§ Task:
Transcribe, word for word and without additions, each line below from the one containing "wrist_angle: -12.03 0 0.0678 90" through the one containing "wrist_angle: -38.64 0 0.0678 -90", both ends included.

§ Exercise data:
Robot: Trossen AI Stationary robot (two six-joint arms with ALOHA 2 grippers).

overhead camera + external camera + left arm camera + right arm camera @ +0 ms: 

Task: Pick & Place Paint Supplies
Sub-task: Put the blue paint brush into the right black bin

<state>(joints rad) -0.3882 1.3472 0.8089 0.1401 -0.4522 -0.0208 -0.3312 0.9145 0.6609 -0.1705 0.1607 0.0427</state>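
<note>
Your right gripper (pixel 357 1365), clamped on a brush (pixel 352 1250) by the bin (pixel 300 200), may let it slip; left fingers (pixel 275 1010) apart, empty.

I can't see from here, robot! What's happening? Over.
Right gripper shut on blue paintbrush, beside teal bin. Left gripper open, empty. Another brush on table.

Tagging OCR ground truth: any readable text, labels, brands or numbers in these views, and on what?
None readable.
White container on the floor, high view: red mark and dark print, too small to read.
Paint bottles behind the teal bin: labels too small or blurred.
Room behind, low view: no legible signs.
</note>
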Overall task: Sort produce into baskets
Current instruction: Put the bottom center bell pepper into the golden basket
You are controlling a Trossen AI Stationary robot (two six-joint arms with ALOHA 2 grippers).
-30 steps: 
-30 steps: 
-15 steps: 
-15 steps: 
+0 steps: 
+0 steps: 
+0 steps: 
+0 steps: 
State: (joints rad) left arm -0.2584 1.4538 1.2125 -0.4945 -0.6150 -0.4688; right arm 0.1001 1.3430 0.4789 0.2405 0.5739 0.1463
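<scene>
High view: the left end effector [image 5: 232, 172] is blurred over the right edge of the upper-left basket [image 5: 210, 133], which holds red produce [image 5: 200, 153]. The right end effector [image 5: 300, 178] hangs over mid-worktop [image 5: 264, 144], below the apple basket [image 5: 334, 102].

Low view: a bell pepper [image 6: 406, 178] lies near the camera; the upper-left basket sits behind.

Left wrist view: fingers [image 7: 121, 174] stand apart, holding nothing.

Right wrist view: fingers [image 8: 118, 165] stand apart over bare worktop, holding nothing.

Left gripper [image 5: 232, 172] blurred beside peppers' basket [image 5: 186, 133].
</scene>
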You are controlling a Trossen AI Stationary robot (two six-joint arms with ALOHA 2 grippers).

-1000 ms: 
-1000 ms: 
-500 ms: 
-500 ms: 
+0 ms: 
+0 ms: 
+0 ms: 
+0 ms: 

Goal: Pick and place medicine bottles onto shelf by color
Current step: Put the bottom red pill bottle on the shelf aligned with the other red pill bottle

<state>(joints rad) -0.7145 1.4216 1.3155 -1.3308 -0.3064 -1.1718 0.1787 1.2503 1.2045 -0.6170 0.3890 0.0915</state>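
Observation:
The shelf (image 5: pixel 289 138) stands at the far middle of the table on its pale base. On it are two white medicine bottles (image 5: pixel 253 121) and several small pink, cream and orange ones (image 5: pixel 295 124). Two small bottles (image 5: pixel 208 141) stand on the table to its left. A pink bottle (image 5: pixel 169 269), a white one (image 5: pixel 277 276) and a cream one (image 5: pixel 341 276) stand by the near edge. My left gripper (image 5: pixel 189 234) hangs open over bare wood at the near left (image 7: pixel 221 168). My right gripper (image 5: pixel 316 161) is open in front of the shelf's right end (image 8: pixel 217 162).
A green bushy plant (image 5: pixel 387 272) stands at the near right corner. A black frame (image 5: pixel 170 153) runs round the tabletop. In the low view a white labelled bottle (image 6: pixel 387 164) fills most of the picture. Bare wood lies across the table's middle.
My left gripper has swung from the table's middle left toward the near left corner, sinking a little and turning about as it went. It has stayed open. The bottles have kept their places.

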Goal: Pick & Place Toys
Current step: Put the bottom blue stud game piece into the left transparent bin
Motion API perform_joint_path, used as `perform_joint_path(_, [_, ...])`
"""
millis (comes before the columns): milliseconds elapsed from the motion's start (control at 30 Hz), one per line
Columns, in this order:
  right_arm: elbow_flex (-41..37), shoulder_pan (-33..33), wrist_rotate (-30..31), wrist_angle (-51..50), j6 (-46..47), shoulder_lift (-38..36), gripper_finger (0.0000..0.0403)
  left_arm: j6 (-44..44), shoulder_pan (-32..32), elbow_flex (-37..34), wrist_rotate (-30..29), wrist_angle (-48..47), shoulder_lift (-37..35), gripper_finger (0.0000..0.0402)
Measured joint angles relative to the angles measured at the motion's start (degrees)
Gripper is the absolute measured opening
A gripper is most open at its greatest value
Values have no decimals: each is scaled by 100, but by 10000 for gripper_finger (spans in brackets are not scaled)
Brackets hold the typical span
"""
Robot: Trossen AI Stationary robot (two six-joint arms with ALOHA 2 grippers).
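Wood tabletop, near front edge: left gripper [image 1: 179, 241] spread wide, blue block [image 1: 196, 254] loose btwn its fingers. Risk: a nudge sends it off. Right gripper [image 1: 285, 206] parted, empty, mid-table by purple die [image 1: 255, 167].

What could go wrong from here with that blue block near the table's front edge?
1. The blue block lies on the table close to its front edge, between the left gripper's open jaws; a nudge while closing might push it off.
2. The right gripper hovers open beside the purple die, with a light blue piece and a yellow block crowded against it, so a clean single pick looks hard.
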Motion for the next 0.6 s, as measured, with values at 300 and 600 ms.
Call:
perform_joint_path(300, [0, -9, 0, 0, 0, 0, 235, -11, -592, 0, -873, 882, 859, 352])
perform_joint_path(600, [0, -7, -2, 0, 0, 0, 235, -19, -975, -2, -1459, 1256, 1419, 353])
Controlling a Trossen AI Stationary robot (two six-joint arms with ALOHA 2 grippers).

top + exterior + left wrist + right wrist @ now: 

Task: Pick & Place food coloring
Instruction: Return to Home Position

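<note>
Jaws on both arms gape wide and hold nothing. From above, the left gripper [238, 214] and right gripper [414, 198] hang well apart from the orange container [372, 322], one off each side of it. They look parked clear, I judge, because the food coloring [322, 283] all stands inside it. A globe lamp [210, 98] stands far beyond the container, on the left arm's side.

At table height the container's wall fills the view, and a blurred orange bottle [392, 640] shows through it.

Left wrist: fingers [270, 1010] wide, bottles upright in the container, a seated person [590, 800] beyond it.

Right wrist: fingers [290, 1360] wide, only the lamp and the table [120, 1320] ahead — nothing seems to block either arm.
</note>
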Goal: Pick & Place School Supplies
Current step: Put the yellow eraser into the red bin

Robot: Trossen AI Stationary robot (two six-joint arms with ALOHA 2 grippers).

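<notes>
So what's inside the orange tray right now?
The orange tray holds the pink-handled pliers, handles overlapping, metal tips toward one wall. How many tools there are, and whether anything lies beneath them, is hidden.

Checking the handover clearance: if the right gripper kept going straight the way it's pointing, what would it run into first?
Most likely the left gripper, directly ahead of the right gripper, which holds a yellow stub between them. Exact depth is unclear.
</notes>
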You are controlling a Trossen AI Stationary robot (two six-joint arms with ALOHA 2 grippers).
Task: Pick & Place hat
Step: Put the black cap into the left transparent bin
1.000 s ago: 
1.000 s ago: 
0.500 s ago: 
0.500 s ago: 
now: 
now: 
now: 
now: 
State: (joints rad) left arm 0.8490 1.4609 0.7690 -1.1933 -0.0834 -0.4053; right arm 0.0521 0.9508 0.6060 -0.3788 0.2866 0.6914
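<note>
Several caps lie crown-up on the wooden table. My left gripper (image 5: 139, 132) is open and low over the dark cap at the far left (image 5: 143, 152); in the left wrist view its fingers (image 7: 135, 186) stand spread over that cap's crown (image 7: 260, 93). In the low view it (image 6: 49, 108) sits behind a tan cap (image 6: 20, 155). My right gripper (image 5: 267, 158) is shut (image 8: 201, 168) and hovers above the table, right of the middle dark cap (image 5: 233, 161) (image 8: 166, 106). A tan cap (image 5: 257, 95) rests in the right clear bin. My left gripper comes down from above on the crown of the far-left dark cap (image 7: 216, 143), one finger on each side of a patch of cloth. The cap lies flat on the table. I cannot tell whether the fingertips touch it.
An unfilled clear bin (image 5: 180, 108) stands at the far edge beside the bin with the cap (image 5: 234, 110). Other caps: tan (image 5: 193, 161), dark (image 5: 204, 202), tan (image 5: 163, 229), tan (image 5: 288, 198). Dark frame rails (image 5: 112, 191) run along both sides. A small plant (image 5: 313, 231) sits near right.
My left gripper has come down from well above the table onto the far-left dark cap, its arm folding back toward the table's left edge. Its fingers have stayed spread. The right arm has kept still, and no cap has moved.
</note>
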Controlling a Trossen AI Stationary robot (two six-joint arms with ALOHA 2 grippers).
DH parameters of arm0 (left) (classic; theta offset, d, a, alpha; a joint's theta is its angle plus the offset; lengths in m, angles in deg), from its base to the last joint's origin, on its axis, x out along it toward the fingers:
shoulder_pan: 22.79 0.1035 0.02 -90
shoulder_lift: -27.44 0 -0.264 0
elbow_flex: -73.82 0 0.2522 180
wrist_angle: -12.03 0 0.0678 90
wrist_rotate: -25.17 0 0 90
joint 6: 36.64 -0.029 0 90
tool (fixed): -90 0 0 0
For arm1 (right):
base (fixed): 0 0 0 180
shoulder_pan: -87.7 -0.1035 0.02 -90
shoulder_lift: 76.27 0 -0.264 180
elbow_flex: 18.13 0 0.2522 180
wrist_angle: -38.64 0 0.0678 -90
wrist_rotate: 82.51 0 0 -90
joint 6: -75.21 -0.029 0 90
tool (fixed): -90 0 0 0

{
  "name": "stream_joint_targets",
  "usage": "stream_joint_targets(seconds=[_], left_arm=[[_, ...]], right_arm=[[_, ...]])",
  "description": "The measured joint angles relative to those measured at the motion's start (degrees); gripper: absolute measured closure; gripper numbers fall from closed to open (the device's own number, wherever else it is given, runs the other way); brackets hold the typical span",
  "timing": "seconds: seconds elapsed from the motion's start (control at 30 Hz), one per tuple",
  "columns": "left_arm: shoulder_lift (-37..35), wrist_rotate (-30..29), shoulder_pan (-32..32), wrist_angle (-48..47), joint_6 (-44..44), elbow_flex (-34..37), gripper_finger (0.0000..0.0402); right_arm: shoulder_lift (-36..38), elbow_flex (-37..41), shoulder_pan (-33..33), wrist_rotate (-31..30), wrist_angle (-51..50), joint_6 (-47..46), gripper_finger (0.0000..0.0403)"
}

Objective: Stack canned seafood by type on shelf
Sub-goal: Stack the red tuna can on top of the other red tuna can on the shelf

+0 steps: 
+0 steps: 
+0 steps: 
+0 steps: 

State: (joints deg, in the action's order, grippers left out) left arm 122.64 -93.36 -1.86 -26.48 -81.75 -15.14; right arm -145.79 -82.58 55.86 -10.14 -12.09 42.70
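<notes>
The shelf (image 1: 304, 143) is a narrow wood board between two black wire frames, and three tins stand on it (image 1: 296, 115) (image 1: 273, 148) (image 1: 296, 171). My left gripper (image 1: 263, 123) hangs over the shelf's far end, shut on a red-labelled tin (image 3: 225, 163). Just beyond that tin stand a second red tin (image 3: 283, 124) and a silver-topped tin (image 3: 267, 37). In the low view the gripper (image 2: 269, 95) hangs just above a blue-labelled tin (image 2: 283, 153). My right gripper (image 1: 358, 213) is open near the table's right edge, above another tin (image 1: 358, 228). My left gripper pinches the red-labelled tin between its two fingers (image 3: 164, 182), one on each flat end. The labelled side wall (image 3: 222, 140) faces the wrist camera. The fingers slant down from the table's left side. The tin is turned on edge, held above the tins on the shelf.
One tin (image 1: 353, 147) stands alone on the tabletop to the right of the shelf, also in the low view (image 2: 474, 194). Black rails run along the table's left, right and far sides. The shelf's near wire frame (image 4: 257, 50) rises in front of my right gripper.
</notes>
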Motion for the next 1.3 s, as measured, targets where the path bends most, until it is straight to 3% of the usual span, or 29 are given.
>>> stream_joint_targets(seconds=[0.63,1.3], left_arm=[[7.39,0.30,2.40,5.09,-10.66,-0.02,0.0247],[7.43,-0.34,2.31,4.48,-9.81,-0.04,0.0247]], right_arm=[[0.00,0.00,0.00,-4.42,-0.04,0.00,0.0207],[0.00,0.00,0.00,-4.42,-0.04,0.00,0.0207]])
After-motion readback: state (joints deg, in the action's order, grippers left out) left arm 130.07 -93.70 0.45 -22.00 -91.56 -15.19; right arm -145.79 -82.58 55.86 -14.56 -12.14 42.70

§ Solution for this exercise:
wrist_angle: -12.03 0 0.0678 90
wrist_rotate: -25.17 0 0 90
joint 6: 36.64 -0.029 0 90
tool (fixed): -90 0 0 0
For arm1 (right):
base (fixed): 0 0 0 180
shoulder_pan: -87.7 -0.1035 0.02 -90
shoulder_lift: 76.27 0 -0.264 180
elbow_flex: 18.13 0 0.2522 180
wrist_angle: -38.64 0 0.0678 -90

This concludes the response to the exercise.